When Dr. Kelly Kennedy took over as director of the college’s internal medicine course six years ago, she quickly recognized that her oral surgery training, while excellent, did not prepare her to help more than 100 students learn to manage medically compromised patients in clinical emergencies.

In addition to the inherent challenge of teaching a large class, Dr. Kennedy said the timing of the course—the end of the second year, just after students have been immersed in basic science—makes for a difficult transition. “They’ve been so didactic and lab focused those first two years, and my class is a complete 180 from how they have been thinking,” Dr. Kennedy said.

While her approach to teaching continues to evolve with help from mentors at the college and ideas from the University Center for the Advancement of Teaching, she is pleased with adjustments she's made to the curriculum that promote more active learning. For example, Dr. Kennedy acts as the at-risk patient, presenting a clinical problem to students who work in small teams to figure out what questions they would ask the patient and how to respond. Students are able to apply and present their knowledge, and other groups are encouraged to chime in with their ideas.
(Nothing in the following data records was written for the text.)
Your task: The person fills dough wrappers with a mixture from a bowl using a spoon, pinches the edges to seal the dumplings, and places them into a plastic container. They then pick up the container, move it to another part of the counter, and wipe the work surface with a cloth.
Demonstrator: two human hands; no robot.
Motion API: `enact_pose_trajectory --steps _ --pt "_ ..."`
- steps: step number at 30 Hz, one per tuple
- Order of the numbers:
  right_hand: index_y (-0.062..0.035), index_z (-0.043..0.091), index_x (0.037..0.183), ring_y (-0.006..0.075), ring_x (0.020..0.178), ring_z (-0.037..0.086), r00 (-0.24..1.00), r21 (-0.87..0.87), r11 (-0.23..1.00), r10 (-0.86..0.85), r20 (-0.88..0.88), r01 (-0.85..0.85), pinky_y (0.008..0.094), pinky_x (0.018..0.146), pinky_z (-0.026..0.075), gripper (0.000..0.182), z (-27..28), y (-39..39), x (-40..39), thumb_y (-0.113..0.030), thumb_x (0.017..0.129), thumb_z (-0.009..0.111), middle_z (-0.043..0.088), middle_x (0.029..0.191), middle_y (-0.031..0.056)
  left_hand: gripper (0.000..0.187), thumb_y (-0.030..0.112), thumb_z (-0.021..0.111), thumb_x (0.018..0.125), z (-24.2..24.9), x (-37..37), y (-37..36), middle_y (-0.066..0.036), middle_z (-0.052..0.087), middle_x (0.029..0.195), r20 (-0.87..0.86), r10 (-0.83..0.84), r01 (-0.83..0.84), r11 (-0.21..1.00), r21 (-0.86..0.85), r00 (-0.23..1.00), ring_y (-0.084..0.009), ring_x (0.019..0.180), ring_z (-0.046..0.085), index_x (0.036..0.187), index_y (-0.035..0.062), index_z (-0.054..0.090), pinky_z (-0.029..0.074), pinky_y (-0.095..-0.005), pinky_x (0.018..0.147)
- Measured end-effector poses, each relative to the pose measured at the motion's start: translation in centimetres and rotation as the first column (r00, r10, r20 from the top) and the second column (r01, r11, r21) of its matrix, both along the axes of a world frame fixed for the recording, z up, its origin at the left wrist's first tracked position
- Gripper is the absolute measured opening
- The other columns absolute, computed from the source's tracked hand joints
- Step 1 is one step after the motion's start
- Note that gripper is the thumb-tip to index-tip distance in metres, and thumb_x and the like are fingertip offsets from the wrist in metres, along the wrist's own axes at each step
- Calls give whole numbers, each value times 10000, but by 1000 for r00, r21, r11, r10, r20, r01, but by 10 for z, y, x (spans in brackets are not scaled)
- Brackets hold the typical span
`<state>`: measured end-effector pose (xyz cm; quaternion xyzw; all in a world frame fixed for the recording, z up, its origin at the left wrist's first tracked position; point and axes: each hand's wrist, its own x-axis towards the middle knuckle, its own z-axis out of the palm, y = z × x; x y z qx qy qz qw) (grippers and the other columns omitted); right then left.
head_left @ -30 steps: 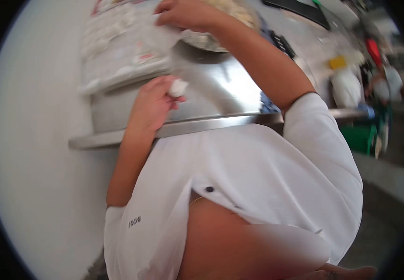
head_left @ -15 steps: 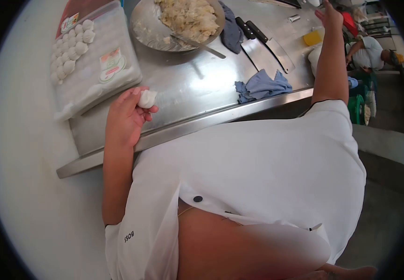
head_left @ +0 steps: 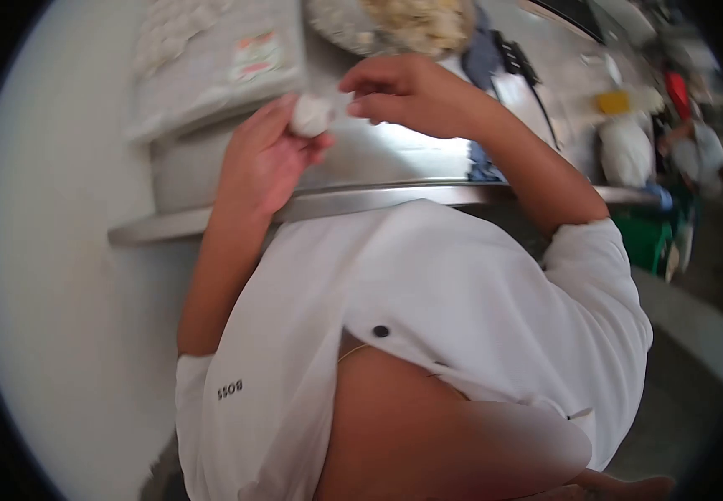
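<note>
My left hand [head_left: 259,159] is closed around a small white dumpling [head_left: 311,115], which sits between the thumb and fingers above the table's front part. Just right of it is my right hand [head_left: 420,93], thumb and fingers apart and pointing at the dumpling without touching it. Beyond my left hand lies a white plastic container [head_left: 202,92] with a label on its lid and rows of white dumplings [head_left: 169,33] on top, blurred. A metal bowl [head_left: 336,33] of pale, chunky filling [head_left: 424,25] stands at the back, partly cut off by the frame.
The steel table [head_left: 361,200] has a raised front edge close to my body. To the right are black-handled knives [head_left: 516,63], a blue cloth [head_left: 485,159], a yellow object [head_left: 613,102] and a white bag [head_left: 625,150]. Another person [head_left: 700,154] is at far right.
My right hand has swung in from the far right to beside the dumpling. My left hand, still holding it, appears further right and higher as the view has shifted.
</note>
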<state>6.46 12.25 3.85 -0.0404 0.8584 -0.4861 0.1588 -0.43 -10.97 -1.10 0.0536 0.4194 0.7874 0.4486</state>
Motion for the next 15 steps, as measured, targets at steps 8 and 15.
enact_pose_trajectory --steps 8,15 --pt "0 625 1179 105 939 613 974 -148 982 -144 -174 118 252 822 494 293 5 -16 -5 -144 925 651 655 1026 41 351 279 422 1038 19 3 11 -106 662 988 -74 22 -23 1000 -10 997 -197 809 653 1152 -8 588 487 -303 657" --pt "3 646 1037 101 888 599 977 -200 977 -110 -181 73 259 789 493 147 -5 -14 -5 -105 939 634 636 932 29 326 295 482 1022 21 10 21 -109 667 950 -101 21 -24 999 -34 995 -198 775 657 1073 -4 604 462 -293 630"
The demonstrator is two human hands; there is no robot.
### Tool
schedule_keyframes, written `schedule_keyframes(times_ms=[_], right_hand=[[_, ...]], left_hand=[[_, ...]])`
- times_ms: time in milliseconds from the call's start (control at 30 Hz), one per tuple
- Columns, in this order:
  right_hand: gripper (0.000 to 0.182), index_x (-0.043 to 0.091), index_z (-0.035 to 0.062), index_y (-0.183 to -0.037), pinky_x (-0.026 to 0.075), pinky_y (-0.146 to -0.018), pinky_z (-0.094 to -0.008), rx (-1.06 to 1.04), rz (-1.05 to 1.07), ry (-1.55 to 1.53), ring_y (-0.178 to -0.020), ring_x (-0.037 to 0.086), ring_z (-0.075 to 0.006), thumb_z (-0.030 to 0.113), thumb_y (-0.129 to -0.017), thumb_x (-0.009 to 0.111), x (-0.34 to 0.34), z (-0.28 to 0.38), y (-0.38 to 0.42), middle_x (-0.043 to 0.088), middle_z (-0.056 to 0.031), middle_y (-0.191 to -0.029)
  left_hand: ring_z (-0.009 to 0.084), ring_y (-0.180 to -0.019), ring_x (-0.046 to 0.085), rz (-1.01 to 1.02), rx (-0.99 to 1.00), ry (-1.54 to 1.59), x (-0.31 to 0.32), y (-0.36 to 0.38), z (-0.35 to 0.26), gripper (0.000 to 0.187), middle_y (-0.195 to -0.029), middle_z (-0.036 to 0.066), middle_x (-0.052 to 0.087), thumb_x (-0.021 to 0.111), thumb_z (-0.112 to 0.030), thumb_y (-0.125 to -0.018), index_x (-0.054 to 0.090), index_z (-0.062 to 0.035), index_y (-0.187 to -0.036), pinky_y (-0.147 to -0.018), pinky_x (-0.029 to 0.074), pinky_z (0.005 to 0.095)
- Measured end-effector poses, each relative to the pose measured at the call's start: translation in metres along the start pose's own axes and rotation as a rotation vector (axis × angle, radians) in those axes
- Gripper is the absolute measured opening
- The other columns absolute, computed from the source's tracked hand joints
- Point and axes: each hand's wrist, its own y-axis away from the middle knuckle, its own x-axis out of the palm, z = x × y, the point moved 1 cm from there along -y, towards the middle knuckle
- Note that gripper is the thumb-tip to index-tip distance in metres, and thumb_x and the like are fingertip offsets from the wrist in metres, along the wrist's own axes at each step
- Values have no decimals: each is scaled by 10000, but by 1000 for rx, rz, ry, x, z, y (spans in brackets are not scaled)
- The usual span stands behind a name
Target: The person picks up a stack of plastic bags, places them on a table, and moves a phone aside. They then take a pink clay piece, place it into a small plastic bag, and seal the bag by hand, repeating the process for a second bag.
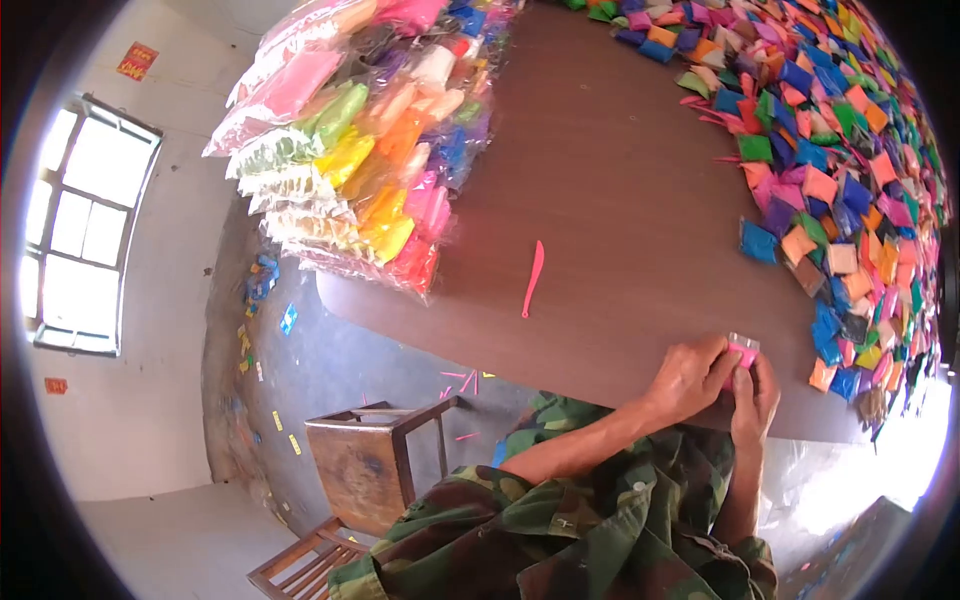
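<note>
Close to the table's near edge, my left hand (688, 378) and my right hand (754, 398) meet around a small pink packet (745, 352) with a clear plastic edge. Fingers and thumbs of both hands pinch it, covering its lower part. Off to the left, apart from my hands, a pink plastic knife (534, 280) lies on the brown table (600, 190).
Clear bags of colourful packets (350, 150) are stacked at the table's left. A large heap of small coloured packets (820, 180) covers the right side. Below stand a wooden stool (360, 470) and a slatted wooden seat (305, 565). Scraps lie on the floor (370, 350).
</note>
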Motion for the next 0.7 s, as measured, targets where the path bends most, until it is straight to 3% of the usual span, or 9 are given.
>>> schedule_keyframes(times_ms=[133,167,267,367,500,567,667,700], right_hand=[[253,691,-8,-1132,431,-708,-254,108,7,-101,-829,523,-67,202,-1065,567,-2,2,1,638,8,-922],[230,697,-6,-1101,432,-697,-258,79,-2,-86,-811,507,-59,183,-1064,571,-2,-7,2,628,16,-889],[187,702,-9,-1060,432,-677,-263,13,-23,-59,-795,504,-57,144,-1051,594,-3,-24,3,614,20,-853],[153,700,-12,-1036,444,-674,-265,-13,-37,-16,-786,518,-61,123,-1039,630,-3,-19,4,614,16,-837],[178,726,-5,-1071,483,-694,-272,-9,-84,12,-802,575,-70,160,-1016,689,1,-5,8,653,-11,-833],[188,722,-4,-1065,484,-684,-273,-4,-102,-50,-785,579,-71,176,-1019,690,1,-10,10,656,-18,-830],[179,718,-2,-1050,474,-661,-271,67,-61,-241,-770,568,-64,172,-1018,693,-1,-14,11,655,-11,-829],[173,716,-2,-1047,470,-657,-270,63,-60,-261,-769,563,-62,167,-1016,695,-2,-18,11,656,-10,-831]], left_hand=[[365,-633,660,23,-3,21,-11,-2,-4,203,-764,229,656,719,-187,-1001,684,13,-980,-586,506,436],[284,-635,674,70,-38,48,-17,0,-7,231,-770,198,681,733,-212,-1006,706,14,-1045,-601,522,411],[171,-720,680,170,-179,93,-28,6,-31,246,-820,142,726,728,-208,-1017,723,12,-1127,-656,544,371],[99,-814,655,141,-171,145,-16,18,-9,256,-889,79,756,720,-189,-1019,727,13,-1176,-703,552,325],[59,-826,597,172,-300,77,-14,18,-12,203,-877,2,714,709,-138,-1018,727,18,-1146,-699,514,269],[48,-809,587,127,-215,83,-6,18,-6,176,-857,-18,687,710,-127,-1019,731,10,-1127,-688,499,261],[73,-682,593,104,-138,-69,-5,12,-22,150,-745,55,694,719,-125,-994,711,8,-1065,-610,511,311],[74,-709,609,121,-145,-60,-5,12,-22,156,-770,53,707,720,-121,-993,714,13,-1074,-632,516,302]])
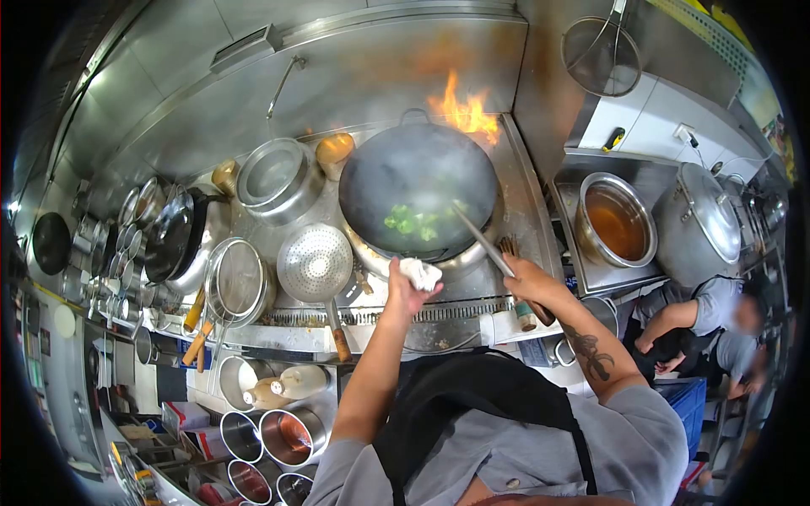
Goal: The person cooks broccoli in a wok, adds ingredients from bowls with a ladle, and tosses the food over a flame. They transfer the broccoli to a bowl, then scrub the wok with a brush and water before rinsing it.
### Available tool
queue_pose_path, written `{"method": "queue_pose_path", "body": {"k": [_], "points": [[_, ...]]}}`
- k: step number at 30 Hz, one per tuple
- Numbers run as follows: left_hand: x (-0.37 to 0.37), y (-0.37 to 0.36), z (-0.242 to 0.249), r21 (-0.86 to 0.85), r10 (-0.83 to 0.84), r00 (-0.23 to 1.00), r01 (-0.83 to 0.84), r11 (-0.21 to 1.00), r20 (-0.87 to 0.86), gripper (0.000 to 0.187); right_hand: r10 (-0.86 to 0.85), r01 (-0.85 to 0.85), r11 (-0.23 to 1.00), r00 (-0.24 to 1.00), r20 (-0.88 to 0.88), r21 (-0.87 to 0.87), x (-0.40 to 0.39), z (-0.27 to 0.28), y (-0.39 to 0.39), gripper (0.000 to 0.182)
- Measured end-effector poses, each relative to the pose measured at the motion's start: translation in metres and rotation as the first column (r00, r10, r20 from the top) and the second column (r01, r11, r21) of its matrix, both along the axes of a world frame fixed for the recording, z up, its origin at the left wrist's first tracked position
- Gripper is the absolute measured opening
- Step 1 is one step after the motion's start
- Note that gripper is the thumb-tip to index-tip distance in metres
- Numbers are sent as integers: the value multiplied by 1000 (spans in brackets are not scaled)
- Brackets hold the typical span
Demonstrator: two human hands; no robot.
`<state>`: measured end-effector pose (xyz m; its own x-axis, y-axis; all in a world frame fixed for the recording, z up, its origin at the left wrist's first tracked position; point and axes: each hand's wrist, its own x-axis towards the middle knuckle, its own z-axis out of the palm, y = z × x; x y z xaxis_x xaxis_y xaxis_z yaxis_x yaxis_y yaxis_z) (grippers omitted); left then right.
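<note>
The right hand (531, 284) wraps tightly round a long-handled metal utensil (483, 242), reaching bright-green pieces (410, 221) inside the round dark metal wok (405, 164). The left hand (406, 291) loosely clasps a crumpled white cloth (420, 274) near the rim, probably against heat.

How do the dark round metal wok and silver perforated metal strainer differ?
The dark round metal wok is larger than the silver perforated metal strainer. The wok holds green vegetable pieces; the strainer shows bare holes. The wok has a loop handle; the strainer, a long one with wooden grip. Both have round rims.
</note>
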<state>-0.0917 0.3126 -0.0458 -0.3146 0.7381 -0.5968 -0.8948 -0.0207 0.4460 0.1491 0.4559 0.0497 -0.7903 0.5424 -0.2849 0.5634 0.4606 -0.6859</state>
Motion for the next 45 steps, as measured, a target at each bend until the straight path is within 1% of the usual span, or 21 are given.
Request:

Students, including third-year dental student Gabriel A. Quiñones, have been pleased by the changes. "Dr. Kennedy does a great job creating a collaborative thinking environment. She keeps us on our toes and thinking critically about different scenarios with the cases she presents, ” Mr. Quiñones said.

“These are really smart young professionals,” Dr. Kennedy said. “I learn something new each time I work with them.”

 

Susan Travers, MS, PhD
Professor
​Division
of Biosciences

Susan Travers, MS, PhD

Dr. Susan Travers knew she had big shoes to fill when she inherited the course directorship of oral histology from Emeritus Professor Rudy Melfi almost 20 years ago. Not only had Dr. Melfi led the lecture course for decades, but he had always looked for more effective ways to deliver the material—such as the interactive CD of tissue sample images he created for students when it became too cumbersome to spend time in the wet lab.

Dr. Melfi continues to be a mentor and to give lectures to the second-year dental students who take oral histology each year, along with accomplished faculty like John Bartlett, PhD; Brian Foster, PhD; and Zongyang Son, PhD who team teach with Dr. Travers. And while lectures still dominate and multiple choice tests are a must, Dr. Travers and the team have worked to increase interactivity. For example, they have integrated response technology to keep students engaged during lectures and to provide live feedback to instructors.

In addition, for a number of years Dr. Travers assigned scientific articles related to dentistry for groups of five to seven students to discuss and be quizzed on in a collaborative effort. Beginning two years ago, similar exercises culminated in groups of students making presentations to their classmates. The presenters are able to choose from a series of case studies that require them to act like detectives to figure out solutions for patients or they have the freedom to choose their own research articles to present to the class.

“We want students to become more empowered and to take charge of their own learning, so they know how to look things up and to evaluate new scientific findings and potential novel treatments,” Dr. Travers said. “That’s the goal.”